For changes to Kubernetes manifests (Helm values, new resources):

Create a branch in infrastructure-configuration
Make the change
Open a PR — get it reviewed
Merge to the appropriate branch (dev → staging → production)
ArgoCD auto-syncs after merge

This is covered in detail in GitOps Workflow.

Risky Operations — Extra Care¶

Deleting Resources¶

Before deleting any Terraform resource: 1. Verify it's no longer in use (no services depending on it) 2. Check if deletion_protection = true is set (Cloud SQL has this) 3. Remove the Terraform resource but NOT the actual GCP resource first (using terraform state rm) 4. Verify nothing breaks 5. Only then delete the actual GCP resource

For Cloud SQL: deletion protection must be explicitly disabled before deletion:

settings {
  deletion_protection_enabled = false  # Must set this before destroy
}

Changing Secrets¶

When rotating a secret: 1. Add a new version in GCP Secret Manager (don't immediately disable the old one) 2. Force ESO resync 3. Restart the dependent service 4. Verify the service is working with the new secret 5. Then disable the old secret version

Changing Firewall Rules¶

Zero-trust firewall changes (dev) can lock out legitimate access.

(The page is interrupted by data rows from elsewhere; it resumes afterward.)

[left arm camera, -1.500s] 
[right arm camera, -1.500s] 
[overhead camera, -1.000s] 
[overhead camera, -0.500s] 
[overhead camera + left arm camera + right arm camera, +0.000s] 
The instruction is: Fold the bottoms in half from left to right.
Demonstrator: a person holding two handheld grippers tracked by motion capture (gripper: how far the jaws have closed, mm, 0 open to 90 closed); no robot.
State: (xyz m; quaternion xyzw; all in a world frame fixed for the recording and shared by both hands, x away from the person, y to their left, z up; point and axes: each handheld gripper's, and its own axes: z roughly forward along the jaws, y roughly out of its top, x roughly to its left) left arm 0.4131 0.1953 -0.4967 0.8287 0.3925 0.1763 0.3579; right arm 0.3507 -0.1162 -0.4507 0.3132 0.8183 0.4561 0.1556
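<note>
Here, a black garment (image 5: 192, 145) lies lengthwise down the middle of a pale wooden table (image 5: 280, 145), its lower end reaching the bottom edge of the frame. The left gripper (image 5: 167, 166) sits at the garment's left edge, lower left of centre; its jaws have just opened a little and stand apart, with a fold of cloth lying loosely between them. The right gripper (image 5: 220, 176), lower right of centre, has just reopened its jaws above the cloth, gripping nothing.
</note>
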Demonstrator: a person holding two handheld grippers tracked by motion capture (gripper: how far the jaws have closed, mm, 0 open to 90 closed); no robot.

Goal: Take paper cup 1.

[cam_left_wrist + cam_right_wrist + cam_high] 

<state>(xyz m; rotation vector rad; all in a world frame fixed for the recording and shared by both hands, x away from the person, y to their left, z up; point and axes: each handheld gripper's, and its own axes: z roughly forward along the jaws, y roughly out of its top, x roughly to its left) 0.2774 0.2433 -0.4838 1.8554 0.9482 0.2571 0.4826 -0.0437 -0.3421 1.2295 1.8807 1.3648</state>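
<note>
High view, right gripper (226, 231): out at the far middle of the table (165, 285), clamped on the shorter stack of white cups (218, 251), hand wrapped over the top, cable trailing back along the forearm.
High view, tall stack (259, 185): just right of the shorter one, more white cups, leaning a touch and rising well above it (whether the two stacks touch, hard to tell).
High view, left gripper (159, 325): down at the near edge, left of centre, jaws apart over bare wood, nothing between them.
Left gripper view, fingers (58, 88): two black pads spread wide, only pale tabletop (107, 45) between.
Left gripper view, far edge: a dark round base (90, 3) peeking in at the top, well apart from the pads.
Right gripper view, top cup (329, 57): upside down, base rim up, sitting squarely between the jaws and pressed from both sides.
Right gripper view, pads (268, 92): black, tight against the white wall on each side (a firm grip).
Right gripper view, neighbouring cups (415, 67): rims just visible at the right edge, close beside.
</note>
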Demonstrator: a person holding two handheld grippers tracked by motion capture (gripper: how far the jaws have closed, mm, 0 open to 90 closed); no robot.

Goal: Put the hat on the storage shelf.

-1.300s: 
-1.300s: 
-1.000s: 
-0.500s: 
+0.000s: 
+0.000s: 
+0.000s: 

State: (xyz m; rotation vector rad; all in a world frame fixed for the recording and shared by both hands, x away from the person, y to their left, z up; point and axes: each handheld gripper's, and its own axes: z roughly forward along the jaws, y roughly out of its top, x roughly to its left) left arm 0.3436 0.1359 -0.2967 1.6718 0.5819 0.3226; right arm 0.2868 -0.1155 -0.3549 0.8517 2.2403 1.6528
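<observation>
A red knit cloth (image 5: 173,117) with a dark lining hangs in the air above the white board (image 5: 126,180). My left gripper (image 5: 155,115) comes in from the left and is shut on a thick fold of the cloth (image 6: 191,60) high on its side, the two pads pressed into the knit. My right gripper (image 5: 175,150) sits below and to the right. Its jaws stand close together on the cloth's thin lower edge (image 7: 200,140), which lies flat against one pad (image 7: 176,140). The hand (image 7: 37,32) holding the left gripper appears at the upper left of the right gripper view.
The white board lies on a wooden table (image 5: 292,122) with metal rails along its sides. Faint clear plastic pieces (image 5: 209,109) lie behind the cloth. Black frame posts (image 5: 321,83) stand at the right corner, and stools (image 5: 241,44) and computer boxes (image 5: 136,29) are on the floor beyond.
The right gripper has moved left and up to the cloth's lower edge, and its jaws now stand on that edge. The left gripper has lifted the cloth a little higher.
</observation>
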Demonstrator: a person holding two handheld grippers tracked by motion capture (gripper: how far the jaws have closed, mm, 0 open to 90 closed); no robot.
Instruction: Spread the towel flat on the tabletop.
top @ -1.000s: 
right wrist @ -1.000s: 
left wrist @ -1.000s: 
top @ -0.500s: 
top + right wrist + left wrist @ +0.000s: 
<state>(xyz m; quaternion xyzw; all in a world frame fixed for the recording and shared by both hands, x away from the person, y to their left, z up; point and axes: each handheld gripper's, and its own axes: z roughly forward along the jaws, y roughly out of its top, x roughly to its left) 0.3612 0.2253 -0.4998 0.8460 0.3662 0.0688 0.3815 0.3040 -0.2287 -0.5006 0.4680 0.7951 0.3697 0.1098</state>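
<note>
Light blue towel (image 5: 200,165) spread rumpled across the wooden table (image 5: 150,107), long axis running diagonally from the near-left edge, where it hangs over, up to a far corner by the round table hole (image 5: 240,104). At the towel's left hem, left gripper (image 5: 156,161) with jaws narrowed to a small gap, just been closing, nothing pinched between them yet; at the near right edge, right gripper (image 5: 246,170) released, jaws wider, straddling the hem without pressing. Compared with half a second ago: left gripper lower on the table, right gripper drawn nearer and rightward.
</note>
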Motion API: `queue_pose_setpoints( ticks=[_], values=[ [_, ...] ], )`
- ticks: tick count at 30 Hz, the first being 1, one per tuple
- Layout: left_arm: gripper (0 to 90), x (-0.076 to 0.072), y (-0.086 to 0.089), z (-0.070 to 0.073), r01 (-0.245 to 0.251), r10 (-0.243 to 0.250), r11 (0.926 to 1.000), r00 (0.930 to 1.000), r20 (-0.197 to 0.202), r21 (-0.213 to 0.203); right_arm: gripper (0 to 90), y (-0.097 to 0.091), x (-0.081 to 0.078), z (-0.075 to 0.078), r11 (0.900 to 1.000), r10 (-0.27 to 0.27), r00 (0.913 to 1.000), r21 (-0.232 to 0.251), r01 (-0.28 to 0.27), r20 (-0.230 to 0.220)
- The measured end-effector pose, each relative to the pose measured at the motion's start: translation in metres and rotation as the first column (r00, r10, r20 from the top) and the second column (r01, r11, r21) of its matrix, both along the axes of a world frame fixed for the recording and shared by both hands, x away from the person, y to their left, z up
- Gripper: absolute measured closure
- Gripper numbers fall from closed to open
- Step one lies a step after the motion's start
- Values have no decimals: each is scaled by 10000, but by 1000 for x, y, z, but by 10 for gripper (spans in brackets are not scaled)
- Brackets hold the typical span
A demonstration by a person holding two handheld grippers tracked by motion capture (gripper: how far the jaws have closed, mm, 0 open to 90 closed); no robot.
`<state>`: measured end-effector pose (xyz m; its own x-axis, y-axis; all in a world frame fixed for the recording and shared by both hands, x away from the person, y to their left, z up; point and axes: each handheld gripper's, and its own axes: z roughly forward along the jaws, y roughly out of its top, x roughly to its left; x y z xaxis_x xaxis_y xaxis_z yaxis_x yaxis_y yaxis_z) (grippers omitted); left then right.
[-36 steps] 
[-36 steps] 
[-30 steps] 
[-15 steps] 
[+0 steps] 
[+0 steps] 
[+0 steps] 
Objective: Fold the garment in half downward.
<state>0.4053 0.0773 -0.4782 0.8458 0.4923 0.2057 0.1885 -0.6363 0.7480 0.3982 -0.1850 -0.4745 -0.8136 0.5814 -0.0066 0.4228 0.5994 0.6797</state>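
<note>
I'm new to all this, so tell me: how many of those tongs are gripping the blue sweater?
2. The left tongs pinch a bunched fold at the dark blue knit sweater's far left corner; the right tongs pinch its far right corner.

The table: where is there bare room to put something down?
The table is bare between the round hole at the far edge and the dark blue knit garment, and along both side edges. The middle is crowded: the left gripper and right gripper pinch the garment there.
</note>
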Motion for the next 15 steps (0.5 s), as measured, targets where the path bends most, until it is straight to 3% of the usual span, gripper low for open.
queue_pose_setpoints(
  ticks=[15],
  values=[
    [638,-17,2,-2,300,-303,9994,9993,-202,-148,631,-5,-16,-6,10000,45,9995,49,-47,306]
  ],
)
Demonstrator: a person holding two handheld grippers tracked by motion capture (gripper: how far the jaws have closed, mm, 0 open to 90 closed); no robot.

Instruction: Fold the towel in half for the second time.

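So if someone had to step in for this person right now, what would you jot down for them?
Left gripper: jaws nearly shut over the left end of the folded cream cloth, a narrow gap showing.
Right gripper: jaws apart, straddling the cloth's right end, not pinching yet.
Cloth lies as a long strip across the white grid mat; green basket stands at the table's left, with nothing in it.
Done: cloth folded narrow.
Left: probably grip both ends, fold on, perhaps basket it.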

Always: 1. Verify your own IP will be in the allowed list before applying 2. Have an alternative access path (e.g., GCP console, Cloud Shell) ready in case you get locked out 3. Apply during low-traffic periods

Changing KMS Keys¶

KMS key changes (identity service) require application-level coordination: - If adding a new key version: update the application to use the new version before disabling the old one - Key material cannot be recovered if accidentally disabled - [NEEDS TEAM INPUT: document KMS key rotation procedure for microservice-identity]

Modifying Istio¶

Istio changes can affect all traffic routing. When modifying modules/helm/: 1. Apply to dev and test all services thoroughly 2. Apply to staging and run load tests 3. Have the certificate rotation runbook ready (Istio restarts invalidate TLS state temporarily) 4. Schedule during low-traffic window for production

Planned: Atlantis Automation¶

Per atlantis-integration-plan.md, Atlantis will automate terraform plan on PR open and terraform apply on PR merge. When implemented: - Dev and staging changes will be automated via PR workflow - Production will remain manual-only - The Atlantis server will run on a GCE VM (e2-medium) in us-east1

Until Atlantis is running, all Terraform changes are applied manually following this guide.

Emergency Changes¶

In a production incident, speed sometimes matters more than process. After an emergency change:

Document what was changed and why in the incident report
Ensure the change is reflected in Terraform/Git within 24 hours
If a manual console change was made, use terraform import to bring it into Terraform state

Drift risk

Manual GCP console changes not backed by Terraform will be reverted on the next terraform apply. Always codify emergency fixes immediately after the incident.